Interaction with other medicines:
Medicinal interactions for Uno's Lamizil® are not known.
Contraindications:
Hypersensitivity to a terbinafin or to any of the inactive ingredients which are a part of drug.
With care: a liver and/or renal failure, alcoholism, oppression of a marrowy hemopoiesis, a tumor, a metabolism disease, occlusal diseases of vessels of extremities, children's age up to 15 years (lack of sufficient clinical experience).
Pregnancy and lactation:
In pilot studies of teratogenic properties of a terbinafin it was not revealed. So far it was not reported about any malformations at use of Lamizil® of Uno. However, as clinical experience of use of Lamizil® of Uno for pregnant women is very limited, it should be applied only according to strict indications.
Terbinafin is allocated with breast milk therefore nursing mothers should not appoint drug.
Overdose:
About cases of overdose of drug it was not reported. At accidental reception of Lamizil® of Uno inside it is possible to expect development of the same by-effects, as well as at overdose of the tablets Lamizil® (a headache, nausea, pains in epigastriums and dizziness).

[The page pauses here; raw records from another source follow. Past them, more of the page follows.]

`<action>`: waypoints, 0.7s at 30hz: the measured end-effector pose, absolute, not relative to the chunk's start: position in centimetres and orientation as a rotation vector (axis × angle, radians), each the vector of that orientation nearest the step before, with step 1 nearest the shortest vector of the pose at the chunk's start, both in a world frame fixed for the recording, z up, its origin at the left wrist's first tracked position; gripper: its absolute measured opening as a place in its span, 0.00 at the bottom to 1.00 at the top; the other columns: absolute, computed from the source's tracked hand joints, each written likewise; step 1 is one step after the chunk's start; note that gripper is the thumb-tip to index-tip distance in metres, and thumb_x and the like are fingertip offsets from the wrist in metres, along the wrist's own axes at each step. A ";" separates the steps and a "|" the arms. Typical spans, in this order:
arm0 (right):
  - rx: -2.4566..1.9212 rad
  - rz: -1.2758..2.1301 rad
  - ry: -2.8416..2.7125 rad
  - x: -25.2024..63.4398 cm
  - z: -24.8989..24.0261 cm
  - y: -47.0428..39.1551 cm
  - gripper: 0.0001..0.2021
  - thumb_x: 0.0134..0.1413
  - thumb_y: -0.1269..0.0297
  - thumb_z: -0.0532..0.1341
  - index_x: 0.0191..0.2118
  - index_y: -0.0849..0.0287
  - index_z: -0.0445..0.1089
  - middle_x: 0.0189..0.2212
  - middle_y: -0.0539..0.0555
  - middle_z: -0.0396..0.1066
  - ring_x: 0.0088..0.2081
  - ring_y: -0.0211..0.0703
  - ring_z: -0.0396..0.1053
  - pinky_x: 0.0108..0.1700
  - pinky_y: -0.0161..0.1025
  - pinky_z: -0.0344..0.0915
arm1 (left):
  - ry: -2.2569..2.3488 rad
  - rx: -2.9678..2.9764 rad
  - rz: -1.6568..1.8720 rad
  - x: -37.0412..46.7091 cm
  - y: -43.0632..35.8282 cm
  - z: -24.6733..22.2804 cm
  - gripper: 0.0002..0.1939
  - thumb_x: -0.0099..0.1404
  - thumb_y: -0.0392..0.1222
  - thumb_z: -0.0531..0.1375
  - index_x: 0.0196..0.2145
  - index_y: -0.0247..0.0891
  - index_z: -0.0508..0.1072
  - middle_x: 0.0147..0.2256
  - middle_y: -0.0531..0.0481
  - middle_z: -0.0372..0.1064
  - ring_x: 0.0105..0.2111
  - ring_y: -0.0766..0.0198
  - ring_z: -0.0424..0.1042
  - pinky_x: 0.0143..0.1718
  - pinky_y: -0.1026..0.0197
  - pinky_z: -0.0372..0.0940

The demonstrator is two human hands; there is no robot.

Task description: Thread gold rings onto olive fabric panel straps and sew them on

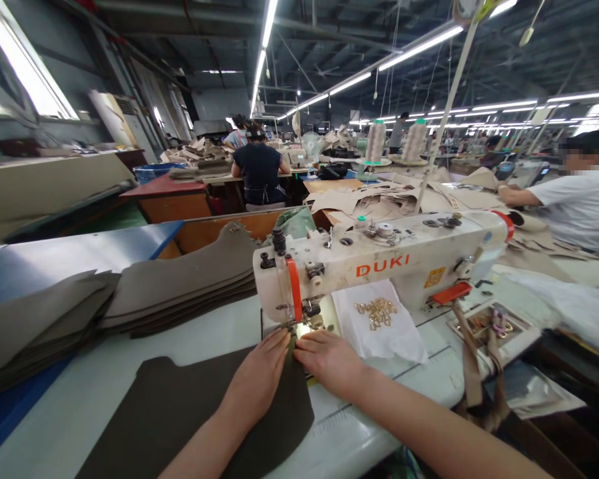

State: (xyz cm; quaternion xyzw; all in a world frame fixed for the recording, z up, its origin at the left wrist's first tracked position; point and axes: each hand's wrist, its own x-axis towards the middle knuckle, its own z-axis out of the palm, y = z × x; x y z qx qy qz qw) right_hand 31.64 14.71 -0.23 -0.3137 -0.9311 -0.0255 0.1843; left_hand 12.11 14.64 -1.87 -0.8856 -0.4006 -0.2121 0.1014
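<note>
A large dark olive-grey fabric piece (pixel 190 406) lies on the sewing machine's bed, its far edge under the presser foot area. My left hand (pixel 259 372) rests flat on it, fingers stretched forward beside the needle area. To the right, my right hand (pixel 329 359) has its fingers bent and the fingertips together at the fabric's edge, close to the needle. The white DUKI sewing machine (pixel 379 259) stands right in front of both hands, its lamp lighting the stitching spot. My fingertips partly hide the foot and needle.
Stacked grey fabric pieces (pixel 180 279) lie to the left. Gold metal hardware (pixel 377 313) sits on a white cloth (pixel 404 339) by the machine. Further right are a small tray (pixel 524 326) and hanging brown straps (pixel 472 372). Co-workers sit ahead and at right.
</note>
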 end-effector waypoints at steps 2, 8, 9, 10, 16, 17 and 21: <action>-0.882 -0.074 -2.632 31.6 -0.2 14.7 0.02 0.60 0.70 0.58 0.37 0.62 0.68 0.37 0.53 0.71 0.44 0.42 0.66 0.48 0.38 0.62 | -1.185 -2.632 -0.595 12.0 14.7 -2.0 0.20 0.64 0.29 0.46 0.46 0.30 0.74 0.47 0.38 0.73 0.49 0.57 0.71 0.51 0.56 0.67; -0.878 -0.100 -2.657 31.5 -0.2 14.9 0.03 0.61 0.69 0.57 0.37 0.62 0.67 0.36 0.53 0.70 0.43 0.42 0.65 0.47 0.38 0.61 | -1.075 -2.594 -0.537 11.8 15.0 -2.1 0.21 0.61 0.28 0.46 0.45 0.30 0.74 0.47 0.40 0.73 0.49 0.57 0.71 0.52 0.56 0.67; -0.885 -0.099 -2.656 31.5 -0.3 14.9 0.03 0.61 0.69 0.57 0.37 0.61 0.67 0.36 0.53 0.70 0.43 0.42 0.65 0.46 0.38 0.61 | -1.063 -2.595 -0.549 11.8 15.1 -2.1 0.21 0.61 0.28 0.46 0.45 0.30 0.74 0.46 0.40 0.74 0.48 0.57 0.72 0.51 0.56 0.67; -0.893 -0.096 -2.652 31.4 -0.3 15.0 0.03 0.61 0.69 0.57 0.37 0.61 0.67 0.37 0.53 0.70 0.43 0.42 0.64 0.46 0.39 0.61 | -1.054 -2.601 -0.557 11.7 15.2 -2.1 0.21 0.61 0.28 0.46 0.45 0.31 0.74 0.47 0.39 0.74 0.48 0.57 0.71 0.52 0.56 0.67; -0.923 -0.091 -2.630 31.2 -0.3 15.4 0.03 0.61 0.69 0.57 0.36 0.61 0.67 0.36 0.52 0.70 0.41 0.41 0.65 0.44 0.38 0.61 | -1.030 -2.581 -0.575 11.6 15.9 -2.2 0.22 0.59 0.28 0.46 0.44 0.31 0.75 0.47 0.40 0.74 0.49 0.56 0.71 0.52 0.55 0.66; -0.923 -0.093 -2.626 31.2 -0.3 15.4 0.03 0.61 0.69 0.57 0.36 0.61 0.67 0.36 0.52 0.70 0.41 0.41 0.65 0.44 0.38 0.61 | -1.019 -2.568 -0.573 11.6 15.9 -2.2 0.22 0.59 0.28 0.46 0.44 0.31 0.75 0.46 0.40 0.74 0.48 0.55 0.71 0.51 0.56 0.67; -0.903 -0.101 -2.629 31.2 -0.2 15.4 0.03 0.61 0.70 0.57 0.36 0.62 0.67 0.36 0.53 0.71 0.41 0.43 0.66 0.44 0.38 0.62 | -1.038 -2.554 -0.575 11.7 16.0 -2.2 0.21 0.60 0.28 0.47 0.43 0.30 0.75 0.45 0.39 0.74 0.46 0.56 0.73 0.49 0.57 0.69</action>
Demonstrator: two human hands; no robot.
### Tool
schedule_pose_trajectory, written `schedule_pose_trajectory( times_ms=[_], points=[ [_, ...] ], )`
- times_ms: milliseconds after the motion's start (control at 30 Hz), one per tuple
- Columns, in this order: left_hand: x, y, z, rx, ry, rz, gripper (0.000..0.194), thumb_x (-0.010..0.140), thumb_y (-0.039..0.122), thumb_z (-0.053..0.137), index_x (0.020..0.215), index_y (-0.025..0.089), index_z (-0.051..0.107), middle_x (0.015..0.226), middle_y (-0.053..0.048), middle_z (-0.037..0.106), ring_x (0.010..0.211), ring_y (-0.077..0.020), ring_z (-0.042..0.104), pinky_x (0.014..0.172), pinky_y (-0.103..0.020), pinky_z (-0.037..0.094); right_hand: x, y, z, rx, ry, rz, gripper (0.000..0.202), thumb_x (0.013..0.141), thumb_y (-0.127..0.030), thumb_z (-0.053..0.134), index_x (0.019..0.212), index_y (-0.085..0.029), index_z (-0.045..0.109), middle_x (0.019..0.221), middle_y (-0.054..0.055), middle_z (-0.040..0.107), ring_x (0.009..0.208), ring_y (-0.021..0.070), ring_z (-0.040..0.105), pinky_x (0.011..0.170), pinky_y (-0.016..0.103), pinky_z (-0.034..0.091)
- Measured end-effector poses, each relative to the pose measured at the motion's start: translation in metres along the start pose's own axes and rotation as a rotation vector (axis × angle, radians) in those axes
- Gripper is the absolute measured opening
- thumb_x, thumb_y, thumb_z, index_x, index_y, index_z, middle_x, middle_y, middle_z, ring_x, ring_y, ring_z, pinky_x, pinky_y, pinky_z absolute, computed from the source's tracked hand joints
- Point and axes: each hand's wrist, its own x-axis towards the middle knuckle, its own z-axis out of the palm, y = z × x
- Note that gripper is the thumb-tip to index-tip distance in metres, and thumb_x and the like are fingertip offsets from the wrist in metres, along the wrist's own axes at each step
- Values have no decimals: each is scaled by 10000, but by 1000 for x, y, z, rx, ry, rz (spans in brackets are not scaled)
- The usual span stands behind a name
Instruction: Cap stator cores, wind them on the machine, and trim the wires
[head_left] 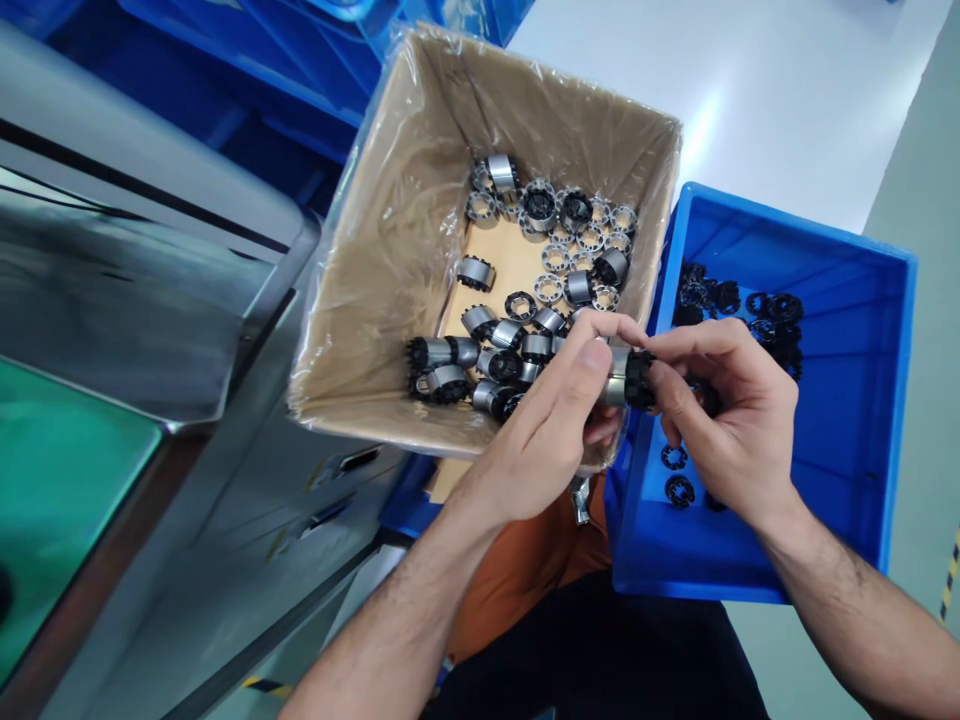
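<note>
My left hand (551,420) is wrapped round a silver metal cylinder (616,376) over the near right edge of the lined carton. On the cylinder's right end sits a black toothed ring (640,379). The fingertips of my right hand (724,415) pinch that ring, above the left side of the blue bin. Another black ring (703,397) shows partly beneath my right fingers. Inside the carton lie several silver cylinders with black ends (476,272) and several flat silver rings (555,258).
The plastic-lined carton (367,250) stands left of the blue bin (840,420), which holds several black rings (784,308). A metal machine (142,220) with a green surface (60,500) is at left. Blue crates (277,50) and a white table (750,100) are behind.
</note>
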Motion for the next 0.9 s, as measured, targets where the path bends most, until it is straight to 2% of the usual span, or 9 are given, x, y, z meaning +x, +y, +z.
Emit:
schedule_pose_trajectory(
  times_ms=[133,333,500,567,667,733,800,900],
  points=[
    [0,0,-1,-6,-9,-20,409,1245,687,494,1454,352,602,872,12,526,653,-158,450,601,-304,418,-1,1,0,-97,8,-79,167,1089,-138,771,1135,-268,864,989,13,813,786,145,756,596,290,546],
    [0,-1,-4,-8,-39,-12,389,1254,662,474,1454,354,602,893,2,533,680,-166,465,607,-301,426,-4,1,2,-107,22,-90,179,1120,-130,742,1128,-273,849,989,2,797,772,128,672,617,290,497],
    [1,0,-5,-52,-97,-26,380,1250,648,505,1487,374,618,898,8,491,678,-157,461,567,-268,420,-3,6,6,-186,98,-265,142,1099,-161,786,1038,-268,857,943,28,770,843,175,693,663,331,529],
    [2,1,-5,-26,-105,-13,409,1222,644,601,1524,370,621,920,7,515,698,-154,497,585,-265,439,-2,9,8,-179,112,-257,132,1099,-185,788,1012,-264,848,905,23,736,841,179,676,671,334,527],
    [4,2,-5,38,-93,27,485,1173,598,739,1570,344,625,1011,-16,648,773,-161,618,650,-265,524,-2,12,9,-113,94,-205,100,1083,-188,793,1021,-255,834,875,-5,708,782,155,629,677,323,511],
    [5,2,-5,74,-66,49,497,1170,621,735,1554,315,661,1116,-51,733,841,-181,709,708,-281,590,-2,13,9,-108,95,-208,110,1074,-170,789,1022,-258,830,872,-13,709,753,144,616,675,319,507],
    [7,2,-6,105,-59,62,537,1155,679,728,1526,292,696,1170,-78,769,876,-208,763,742,-305,635,-4,13,9,-175,116,-283,151,1072,-154,771,998,-272,831,848,-7,703,748,155,622,668,329,510],
    [11,0,-7,112,-80,72,614,1078,712,820,1498,277,713,1166,-82,768,858,-224,783,754,-332,668,-4,14,11,-287,164,-431,171,1044,-155,777,953,-287,836,805,7,693,752,179,635,653,348,516]
  ],
)
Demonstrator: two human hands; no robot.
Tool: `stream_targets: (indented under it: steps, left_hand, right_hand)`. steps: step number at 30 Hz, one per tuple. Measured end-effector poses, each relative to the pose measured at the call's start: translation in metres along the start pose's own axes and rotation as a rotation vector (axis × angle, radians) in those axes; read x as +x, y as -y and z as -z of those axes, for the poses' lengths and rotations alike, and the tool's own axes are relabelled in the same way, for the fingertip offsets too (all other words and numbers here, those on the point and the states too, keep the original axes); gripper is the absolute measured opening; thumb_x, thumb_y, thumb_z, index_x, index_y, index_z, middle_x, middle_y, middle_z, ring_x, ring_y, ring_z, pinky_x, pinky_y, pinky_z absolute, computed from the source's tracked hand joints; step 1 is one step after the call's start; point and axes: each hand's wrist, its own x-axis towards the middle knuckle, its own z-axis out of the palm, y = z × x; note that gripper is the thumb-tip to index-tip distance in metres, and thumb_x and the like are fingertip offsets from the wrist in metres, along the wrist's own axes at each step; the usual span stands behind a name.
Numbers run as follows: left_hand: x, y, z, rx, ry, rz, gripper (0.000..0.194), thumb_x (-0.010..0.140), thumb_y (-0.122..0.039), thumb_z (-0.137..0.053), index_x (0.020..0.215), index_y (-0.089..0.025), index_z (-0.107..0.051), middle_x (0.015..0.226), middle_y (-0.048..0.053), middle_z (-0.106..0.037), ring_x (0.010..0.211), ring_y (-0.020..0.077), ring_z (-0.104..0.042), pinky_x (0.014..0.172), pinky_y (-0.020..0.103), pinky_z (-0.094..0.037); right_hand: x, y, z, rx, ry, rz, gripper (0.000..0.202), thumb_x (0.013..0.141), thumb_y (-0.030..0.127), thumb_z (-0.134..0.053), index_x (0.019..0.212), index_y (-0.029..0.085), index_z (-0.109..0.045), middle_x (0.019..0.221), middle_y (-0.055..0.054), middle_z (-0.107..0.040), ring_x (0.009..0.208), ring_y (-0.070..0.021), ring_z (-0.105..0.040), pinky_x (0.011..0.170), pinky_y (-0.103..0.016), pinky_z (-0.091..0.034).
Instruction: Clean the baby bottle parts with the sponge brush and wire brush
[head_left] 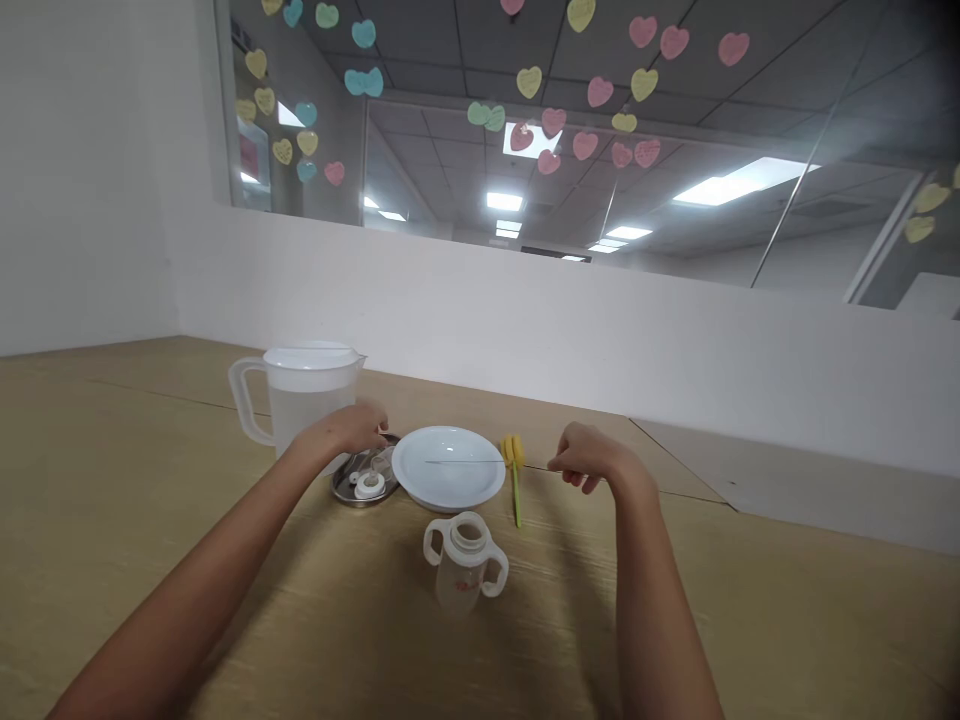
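My right hand (589, 455) is closed, its fingers pinching the end of a thin, straight rod (465, 461). The rod reaches left across the white bowl (448, 500), above the table. Over the round metal tray (346, 498), beside the jug, hovers my left hand (361, 427) with curled fingers; whatever they hold, if anything, is hidden. Small white bottle parts (370, 486) lie in the tray. A clear two-handled baby bottle (460, 580) stands open-topped in front of the bowl. Between bowl and right hand lies a yellow-headed sponge brush (516, 475) with a green handle.
At the left stands a large lidded plastic jug (311, 385) containing clear liquid. The wooden table (787, 620) meets a white wall (525, 330) behind these things. Above the wall is a window (450, 180) dotted with heart-shaped notes.
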Motion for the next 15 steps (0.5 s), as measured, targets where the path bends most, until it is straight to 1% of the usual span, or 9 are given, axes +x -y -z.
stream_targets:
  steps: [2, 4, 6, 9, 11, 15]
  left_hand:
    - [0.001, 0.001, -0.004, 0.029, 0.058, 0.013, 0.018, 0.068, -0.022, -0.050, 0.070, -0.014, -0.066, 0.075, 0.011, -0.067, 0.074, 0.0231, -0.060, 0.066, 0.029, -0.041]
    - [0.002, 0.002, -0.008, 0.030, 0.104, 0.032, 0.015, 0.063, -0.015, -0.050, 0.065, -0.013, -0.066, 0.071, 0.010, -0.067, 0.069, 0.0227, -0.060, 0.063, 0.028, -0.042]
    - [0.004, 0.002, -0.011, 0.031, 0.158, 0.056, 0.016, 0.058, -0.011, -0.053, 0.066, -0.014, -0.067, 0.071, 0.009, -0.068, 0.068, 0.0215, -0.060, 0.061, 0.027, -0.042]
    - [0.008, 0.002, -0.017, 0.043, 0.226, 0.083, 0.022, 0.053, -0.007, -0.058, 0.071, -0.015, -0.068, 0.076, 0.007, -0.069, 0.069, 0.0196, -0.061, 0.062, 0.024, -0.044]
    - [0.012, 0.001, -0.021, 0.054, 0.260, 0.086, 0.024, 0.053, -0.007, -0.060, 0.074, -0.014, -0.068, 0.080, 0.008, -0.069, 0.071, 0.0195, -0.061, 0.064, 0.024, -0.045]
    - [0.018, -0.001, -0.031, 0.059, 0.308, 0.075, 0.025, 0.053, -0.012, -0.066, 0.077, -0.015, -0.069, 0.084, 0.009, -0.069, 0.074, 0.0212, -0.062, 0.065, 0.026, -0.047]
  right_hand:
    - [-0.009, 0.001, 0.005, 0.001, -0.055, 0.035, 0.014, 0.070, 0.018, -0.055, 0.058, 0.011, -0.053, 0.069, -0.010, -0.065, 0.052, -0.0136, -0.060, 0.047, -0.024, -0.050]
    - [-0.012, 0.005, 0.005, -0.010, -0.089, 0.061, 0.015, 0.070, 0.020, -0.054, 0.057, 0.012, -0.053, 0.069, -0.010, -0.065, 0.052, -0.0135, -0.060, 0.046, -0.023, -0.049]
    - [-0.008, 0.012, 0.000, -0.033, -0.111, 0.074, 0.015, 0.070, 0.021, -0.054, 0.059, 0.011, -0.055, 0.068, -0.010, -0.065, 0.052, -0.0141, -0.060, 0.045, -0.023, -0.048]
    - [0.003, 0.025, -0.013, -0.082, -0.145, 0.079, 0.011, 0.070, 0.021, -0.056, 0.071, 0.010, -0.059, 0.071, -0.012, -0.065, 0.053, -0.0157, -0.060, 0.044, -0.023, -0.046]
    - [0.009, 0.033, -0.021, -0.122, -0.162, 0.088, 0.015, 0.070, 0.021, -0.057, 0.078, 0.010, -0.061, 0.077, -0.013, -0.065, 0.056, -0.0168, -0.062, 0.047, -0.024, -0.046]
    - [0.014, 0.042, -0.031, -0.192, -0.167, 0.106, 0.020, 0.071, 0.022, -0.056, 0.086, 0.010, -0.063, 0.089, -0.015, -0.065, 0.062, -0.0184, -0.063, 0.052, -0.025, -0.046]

The overdose is improbable as drug is produced in the quantity necessary for single use and is intended for outside use.
First aid: absorbent carbon, if necessary - symptomatic therapy in the conditions of a hospital.
Storage conditions:
Period of validity - 3 years. Not to use after the expiry date specified on packaging. At a temperature not above 30 °C in original packaging, in the place, unavailable to children.
Issue conditions:
Without recipe
Packaging:
Solution for external use film-forming 1%.
On 4 g in the tubas laminated (polyethylene/aluminium/polyethylene) with a cover polyethylene the screw-on, supplied control system of the first opening.
On 1 tuba in a plastic blister strip packaging together with the application instruction in a cardboard pack with "window".